Submitted to: American Journal of Clinical Nutrition
Publication Type: Peer Reviewed Journal
Publication Acceptance Date: 6/19/2002
Publication Date: 3/24/2003
Citation: BUTTE, N.F., TREUTH, M.S., MEHTA, N.R., WONG, W.W., HOPKINSON, J., SMITH, O.E. ENERGY REQUIREMENTS OF WOMEN OF REPRODUCTIVE AGE. AMERICAN JOURNAL OF CLINICAL NUTRITION. 2003. v. 77. p. 630-638. Interpretive Summary: We wanted to determine the energy requirements of underweight, normal-weight, and overweight women of reproductive age. We used the doubly labeled water method to estimate the energy requirements of women grouped by low-, normal-, and high-body mass index, based on an equation involving the total energy expenditure (TEE) of these women. We determined their TEE by various methods, including room respiration calorimetry, and we calculated their physical activity level and expenditure under various circumstances. We derived each subject's body composition from a model including the person's total body water, body volume and bone mineral content. We assessed the subject's fitness with a cycle test, measuring their maximum oxygen levels, and we did blood tests. Our results showed that energy requirements differed among the three groups of women. Differences in energy expenditure among the groups were accounted for by fat mass and fat-free mass. Major predictors of basal metabolic rate, 24-hour energy expenditure, and TEE were weight, height and body composition, while fitness and fasting metabolic profile played only minor roles. The mean physical activity level of these women indicated that the multiples of basal metabolic rate that have been used to estimate the energy requirements of moderately active women have been underestimated. We conclude that current dietary recommendations of energy intake of moderately active women need to be increased based on TEE. Current recommendations for energy intake of women don't accurately account for what women of different weights and sizes expend in terms of physical activity. The doubly labeled water method we used, which employed stable isotopes in measurements taken over several days, properly assessed and accounted for those factors. This is a landmark study that contributes key findings to our knowledge of women's energy requirements, and if implemented, will improve standards for the appropriate assessment, treatment, and health of women.
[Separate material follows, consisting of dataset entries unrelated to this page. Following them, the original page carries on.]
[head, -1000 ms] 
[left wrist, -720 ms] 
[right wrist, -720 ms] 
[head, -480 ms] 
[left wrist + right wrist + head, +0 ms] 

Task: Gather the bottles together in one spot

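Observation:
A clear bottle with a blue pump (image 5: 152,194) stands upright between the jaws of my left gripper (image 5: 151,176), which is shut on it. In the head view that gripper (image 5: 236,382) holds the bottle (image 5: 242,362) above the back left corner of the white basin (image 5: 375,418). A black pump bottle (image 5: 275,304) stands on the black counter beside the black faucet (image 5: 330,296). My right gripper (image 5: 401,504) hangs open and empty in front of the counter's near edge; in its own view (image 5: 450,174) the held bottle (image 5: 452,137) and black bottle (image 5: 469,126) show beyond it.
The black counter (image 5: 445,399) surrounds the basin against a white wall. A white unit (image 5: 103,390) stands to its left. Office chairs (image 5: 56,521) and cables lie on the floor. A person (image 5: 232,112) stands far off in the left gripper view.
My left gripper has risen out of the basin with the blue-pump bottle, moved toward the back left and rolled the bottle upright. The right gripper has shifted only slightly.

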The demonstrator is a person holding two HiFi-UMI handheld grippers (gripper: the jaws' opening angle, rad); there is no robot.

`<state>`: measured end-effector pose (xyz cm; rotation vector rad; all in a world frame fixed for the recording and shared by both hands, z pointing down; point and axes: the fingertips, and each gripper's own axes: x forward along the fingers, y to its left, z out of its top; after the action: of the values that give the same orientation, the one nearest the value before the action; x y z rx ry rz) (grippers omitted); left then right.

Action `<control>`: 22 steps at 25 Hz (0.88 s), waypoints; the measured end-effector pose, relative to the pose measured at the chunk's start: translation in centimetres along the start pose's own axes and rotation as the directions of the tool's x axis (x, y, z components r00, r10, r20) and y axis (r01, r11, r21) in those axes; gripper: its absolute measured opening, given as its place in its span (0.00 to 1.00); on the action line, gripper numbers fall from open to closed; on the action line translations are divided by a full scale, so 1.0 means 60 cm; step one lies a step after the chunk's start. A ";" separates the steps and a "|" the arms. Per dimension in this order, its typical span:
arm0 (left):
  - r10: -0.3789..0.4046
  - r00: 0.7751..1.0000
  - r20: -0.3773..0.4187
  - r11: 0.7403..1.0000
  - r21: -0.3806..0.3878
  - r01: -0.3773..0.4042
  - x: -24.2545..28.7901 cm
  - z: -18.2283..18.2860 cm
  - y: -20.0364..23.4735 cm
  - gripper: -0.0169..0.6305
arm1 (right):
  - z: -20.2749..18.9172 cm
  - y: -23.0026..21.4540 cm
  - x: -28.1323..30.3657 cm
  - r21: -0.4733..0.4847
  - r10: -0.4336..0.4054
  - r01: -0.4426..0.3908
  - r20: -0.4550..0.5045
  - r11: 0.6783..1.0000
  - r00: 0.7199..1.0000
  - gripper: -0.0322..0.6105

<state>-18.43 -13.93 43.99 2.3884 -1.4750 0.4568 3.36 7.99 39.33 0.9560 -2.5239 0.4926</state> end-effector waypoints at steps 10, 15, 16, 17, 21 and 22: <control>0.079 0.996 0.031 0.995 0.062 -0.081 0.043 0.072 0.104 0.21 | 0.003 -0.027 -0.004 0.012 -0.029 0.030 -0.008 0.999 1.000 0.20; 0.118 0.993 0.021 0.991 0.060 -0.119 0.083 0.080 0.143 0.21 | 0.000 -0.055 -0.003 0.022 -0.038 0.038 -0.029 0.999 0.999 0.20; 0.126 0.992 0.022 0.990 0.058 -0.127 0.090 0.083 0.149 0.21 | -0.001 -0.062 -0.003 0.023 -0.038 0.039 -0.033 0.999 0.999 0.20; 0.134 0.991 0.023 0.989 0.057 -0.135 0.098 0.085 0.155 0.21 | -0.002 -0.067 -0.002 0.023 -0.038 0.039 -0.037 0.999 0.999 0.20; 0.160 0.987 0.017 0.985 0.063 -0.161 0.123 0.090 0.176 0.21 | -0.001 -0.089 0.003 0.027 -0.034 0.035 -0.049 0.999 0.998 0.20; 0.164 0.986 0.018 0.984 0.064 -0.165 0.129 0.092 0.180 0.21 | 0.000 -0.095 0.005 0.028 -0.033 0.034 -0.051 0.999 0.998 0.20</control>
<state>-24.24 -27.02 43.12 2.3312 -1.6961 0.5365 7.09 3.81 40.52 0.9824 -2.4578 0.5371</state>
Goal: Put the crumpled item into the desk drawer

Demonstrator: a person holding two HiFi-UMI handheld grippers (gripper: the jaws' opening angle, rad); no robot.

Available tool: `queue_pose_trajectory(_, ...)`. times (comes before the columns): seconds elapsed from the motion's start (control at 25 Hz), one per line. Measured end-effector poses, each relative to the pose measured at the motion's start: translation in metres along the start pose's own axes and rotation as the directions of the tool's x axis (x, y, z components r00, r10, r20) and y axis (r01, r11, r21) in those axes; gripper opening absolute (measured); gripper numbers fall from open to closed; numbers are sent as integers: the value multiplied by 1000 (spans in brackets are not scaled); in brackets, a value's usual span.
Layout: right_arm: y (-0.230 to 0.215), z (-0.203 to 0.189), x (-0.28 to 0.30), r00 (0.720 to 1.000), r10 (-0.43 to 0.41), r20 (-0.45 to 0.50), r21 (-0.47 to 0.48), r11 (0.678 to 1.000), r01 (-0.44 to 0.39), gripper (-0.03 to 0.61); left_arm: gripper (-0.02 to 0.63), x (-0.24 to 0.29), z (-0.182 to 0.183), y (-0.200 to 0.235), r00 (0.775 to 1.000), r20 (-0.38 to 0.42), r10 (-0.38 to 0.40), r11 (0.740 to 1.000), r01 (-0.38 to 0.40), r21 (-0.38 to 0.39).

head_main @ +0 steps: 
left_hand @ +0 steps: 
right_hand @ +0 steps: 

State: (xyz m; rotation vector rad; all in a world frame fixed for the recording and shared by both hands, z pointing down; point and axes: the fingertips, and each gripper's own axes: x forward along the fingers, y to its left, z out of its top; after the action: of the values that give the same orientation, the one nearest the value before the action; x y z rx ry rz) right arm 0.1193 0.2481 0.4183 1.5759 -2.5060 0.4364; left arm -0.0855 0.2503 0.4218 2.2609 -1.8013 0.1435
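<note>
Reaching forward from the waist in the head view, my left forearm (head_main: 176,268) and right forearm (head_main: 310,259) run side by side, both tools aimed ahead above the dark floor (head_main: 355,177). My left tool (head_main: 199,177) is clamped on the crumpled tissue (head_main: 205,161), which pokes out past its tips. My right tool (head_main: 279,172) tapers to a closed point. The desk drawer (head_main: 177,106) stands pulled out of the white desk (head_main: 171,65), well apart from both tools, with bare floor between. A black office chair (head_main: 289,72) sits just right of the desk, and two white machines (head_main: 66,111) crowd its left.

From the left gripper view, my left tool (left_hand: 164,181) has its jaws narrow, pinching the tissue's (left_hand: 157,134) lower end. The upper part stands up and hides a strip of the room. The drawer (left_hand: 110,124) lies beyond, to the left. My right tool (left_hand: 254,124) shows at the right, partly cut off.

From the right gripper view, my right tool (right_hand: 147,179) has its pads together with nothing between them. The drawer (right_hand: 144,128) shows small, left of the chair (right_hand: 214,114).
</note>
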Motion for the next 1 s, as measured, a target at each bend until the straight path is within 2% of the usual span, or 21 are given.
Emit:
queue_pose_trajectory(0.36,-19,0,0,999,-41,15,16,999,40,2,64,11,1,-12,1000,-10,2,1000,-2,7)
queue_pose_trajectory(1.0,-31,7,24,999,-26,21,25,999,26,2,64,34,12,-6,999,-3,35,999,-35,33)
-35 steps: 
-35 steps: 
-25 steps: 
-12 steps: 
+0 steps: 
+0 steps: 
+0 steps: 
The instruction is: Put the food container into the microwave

Technical Abstract: Background: Energy requirements of women have been based upon total energy expenditure (TEE) derived from the factorial approach or as multiples of basal metabolic rate (BMR). Objective: This study was designed to reevaluate the energy requirements of healthy underweight, normal-weight and overweight women of reproductive age based on TEE by the doubly labeled water (DLW) method. Design: Energy requirements of 116 women (n=13 low-BMI, n=70 normal-BMI and n=33 high-BMI) were estimated from TEE measured by the DLW method. 24-h EE and BMR were measured by room respiration calorimetry; activity energy expenditure (AEE) and physical activity level (PAL) were calculated as TEE-BMR and TEE/BMR, respectively. Body composition was derived from a multicomponent model based on total body water, body volume and bone mineral content. Fitness was assessed by a cycle O2max test, strength by weights and physical activity by questionnaire. Fasting serum chemistries were measured by standard techniques. Results: Energy requirements differed (P=0.001) among the low-BMI (8.9 ± 0.9 MJ/d), normal-BMI (10.1 ± 1.4 MJ/d), and high-BMI (11.5 ± 1.9 MJ/d) groups. Major predictors of BMR, 24-h EE, and TEE were weight, height and body composition, with minor contributions of fasting metabolic profile and fitness. Fat-free mass (FFM) and fat mass (FM) accounted for differences in EE seen between BMI groups. Mean PAL of 1.86 of these women suggests that multiples of BMR used to estimate energy requirements of moderately active women have been underestimated.